Output, word for word, every line from the start of the listing down to and including the line that contains "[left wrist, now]"; include nothing else.

▶ **Available records**
· · · ·

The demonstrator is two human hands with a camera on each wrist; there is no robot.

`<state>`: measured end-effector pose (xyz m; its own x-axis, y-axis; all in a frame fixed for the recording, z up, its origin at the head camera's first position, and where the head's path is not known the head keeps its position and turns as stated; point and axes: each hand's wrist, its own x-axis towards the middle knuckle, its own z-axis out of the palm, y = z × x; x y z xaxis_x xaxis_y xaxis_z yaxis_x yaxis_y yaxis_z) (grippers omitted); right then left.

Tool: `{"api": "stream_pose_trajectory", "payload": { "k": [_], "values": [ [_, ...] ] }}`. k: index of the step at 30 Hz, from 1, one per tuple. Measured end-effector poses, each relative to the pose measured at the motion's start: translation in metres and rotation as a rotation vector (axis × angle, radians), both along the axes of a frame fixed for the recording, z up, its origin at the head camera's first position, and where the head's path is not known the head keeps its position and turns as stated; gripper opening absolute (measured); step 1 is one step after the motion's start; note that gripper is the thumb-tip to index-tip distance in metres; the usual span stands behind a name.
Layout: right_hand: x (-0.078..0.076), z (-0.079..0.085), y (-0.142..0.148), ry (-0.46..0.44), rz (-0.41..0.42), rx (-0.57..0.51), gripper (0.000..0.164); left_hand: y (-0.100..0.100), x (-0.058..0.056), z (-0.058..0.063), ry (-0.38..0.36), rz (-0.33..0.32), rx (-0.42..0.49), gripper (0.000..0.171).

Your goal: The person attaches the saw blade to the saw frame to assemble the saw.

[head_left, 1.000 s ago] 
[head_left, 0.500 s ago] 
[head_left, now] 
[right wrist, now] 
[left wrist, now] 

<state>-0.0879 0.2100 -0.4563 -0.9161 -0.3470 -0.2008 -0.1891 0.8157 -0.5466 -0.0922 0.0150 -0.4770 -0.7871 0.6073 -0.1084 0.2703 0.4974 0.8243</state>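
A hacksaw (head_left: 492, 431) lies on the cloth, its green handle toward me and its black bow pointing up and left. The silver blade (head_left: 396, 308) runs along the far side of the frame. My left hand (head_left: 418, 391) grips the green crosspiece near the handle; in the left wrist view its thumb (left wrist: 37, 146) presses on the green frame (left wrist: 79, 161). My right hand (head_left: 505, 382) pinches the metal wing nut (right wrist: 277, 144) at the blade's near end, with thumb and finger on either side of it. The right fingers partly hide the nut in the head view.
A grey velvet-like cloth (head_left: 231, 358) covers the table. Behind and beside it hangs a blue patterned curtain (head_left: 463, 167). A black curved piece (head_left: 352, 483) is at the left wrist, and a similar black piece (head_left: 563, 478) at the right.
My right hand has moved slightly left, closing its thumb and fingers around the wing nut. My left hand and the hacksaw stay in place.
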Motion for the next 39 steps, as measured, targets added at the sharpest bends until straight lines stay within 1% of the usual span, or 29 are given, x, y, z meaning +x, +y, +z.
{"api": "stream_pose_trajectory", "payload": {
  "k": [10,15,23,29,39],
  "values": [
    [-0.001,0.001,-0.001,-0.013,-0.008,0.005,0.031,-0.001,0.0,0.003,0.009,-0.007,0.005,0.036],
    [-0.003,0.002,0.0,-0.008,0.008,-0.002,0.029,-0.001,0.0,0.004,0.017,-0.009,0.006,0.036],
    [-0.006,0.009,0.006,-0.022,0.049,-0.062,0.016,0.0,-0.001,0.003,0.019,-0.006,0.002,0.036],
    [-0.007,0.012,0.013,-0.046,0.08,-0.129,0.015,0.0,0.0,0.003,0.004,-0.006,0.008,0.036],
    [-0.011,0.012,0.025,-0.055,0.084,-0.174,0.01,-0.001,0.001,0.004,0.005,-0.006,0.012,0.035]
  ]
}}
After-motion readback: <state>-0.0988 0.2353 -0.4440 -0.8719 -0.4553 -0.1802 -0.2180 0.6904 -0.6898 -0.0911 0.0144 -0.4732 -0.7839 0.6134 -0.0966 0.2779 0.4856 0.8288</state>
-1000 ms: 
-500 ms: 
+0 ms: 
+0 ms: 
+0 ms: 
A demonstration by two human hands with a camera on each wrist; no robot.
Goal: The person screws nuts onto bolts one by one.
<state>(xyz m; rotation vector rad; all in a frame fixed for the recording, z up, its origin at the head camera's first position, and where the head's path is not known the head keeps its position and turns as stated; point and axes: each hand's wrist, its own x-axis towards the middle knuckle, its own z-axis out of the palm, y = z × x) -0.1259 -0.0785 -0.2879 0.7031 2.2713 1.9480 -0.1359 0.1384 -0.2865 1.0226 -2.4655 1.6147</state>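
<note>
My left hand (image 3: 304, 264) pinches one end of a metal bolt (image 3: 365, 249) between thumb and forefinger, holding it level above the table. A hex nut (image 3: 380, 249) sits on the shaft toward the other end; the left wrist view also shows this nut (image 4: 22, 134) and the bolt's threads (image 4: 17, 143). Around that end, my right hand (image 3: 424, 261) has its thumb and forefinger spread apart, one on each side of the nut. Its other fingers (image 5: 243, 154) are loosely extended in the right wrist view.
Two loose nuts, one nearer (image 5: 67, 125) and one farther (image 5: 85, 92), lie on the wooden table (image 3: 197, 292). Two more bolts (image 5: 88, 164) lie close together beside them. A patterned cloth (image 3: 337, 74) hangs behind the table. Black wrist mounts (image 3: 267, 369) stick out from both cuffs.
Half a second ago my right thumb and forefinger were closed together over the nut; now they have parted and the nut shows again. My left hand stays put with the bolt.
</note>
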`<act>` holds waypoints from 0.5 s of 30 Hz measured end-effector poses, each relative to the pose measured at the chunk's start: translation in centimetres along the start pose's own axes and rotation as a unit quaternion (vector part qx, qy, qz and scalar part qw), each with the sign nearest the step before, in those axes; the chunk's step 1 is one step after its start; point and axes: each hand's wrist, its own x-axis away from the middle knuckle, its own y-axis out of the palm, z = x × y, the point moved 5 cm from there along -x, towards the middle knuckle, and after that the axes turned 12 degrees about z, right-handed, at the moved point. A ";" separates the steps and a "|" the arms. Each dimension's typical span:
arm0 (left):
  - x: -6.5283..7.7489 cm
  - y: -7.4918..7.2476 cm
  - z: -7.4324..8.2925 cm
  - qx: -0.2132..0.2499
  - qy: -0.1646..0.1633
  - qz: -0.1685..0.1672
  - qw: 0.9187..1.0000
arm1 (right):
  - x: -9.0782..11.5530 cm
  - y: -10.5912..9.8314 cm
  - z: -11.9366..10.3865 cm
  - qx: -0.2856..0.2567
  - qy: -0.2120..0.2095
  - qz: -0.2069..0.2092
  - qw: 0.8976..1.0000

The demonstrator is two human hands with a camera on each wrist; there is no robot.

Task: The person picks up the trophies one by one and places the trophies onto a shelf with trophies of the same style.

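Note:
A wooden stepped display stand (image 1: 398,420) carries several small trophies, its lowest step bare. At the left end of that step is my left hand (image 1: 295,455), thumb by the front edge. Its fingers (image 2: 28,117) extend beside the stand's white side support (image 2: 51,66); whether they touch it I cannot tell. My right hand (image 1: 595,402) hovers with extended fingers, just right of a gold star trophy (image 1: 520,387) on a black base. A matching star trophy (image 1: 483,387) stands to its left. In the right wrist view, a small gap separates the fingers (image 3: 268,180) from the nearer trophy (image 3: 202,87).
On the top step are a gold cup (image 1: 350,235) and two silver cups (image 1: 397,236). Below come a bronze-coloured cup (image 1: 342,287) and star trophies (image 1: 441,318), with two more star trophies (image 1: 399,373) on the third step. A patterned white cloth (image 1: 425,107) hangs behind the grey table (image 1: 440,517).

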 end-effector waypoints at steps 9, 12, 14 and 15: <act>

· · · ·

▶ **Output for this exercise**
The demonstrator is two human hands with a camera on each wrist; there is no robot.

`<state>`: measured end-effector pose (xyz m; its own x-axis, y-axis; all in a frame fixed for the recording, z up, its origin at the head camera's first position, and where the head's path is not known the head keeps its position and turns as stated; point and axes: each hand's wrist, its own x-axis towards the middle knuckle, its own z-axis out of the palm, y = z × x; x y z xaxis_x xaxis_y xaxis_z yaxis_x yaxis_y yaxis_z) (grippers omitted); right then left.

Tool: `{"api": "stream_pose_trajectory", "payload": { "k": [_], "values": [ [_, ...] ] }}`. k: index of the step at 30 Hz, from 1, one per tuple. Measured end-effector poses, each relative to the pose measured at the motion's start: translation in metres and rotation as a rotation vector (axis × angle, radians), both along the axes of a frame fixed for the recording, z up, its origin at the head camera's first position, and where the head's path is not known the head keeps its position and turns as stated; gripper opening absolute (measured); step 1 is one step after the motion's start; note that gripper is the thumb-tip to index-tip distance in metres; the usual span stands behind a name.
Layout: right_hand: x (-0.078..0.076), z (-0.079..0.085), y (-0.142..0.148), ry (-0.46..0.44), rz (-0.41..0.42), rx (-0.57..0.51), gripper (0.000..0.164); left_hand: y (-0.100..0.100), x (-0.058..0.056), z (-0.058..0.063), ry (-0.38..0.36), rz (-0.33..0.32), rx (-0.42..0.49), gripper (0.000..0.171).

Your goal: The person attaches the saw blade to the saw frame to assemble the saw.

[head_left, 1.000 s ago] 
[head_left, 0.500 s ago] 
[head_left, now] 
[right wrist, now] 
[left wrist, now] 

The exercise is done, with nothing more to add.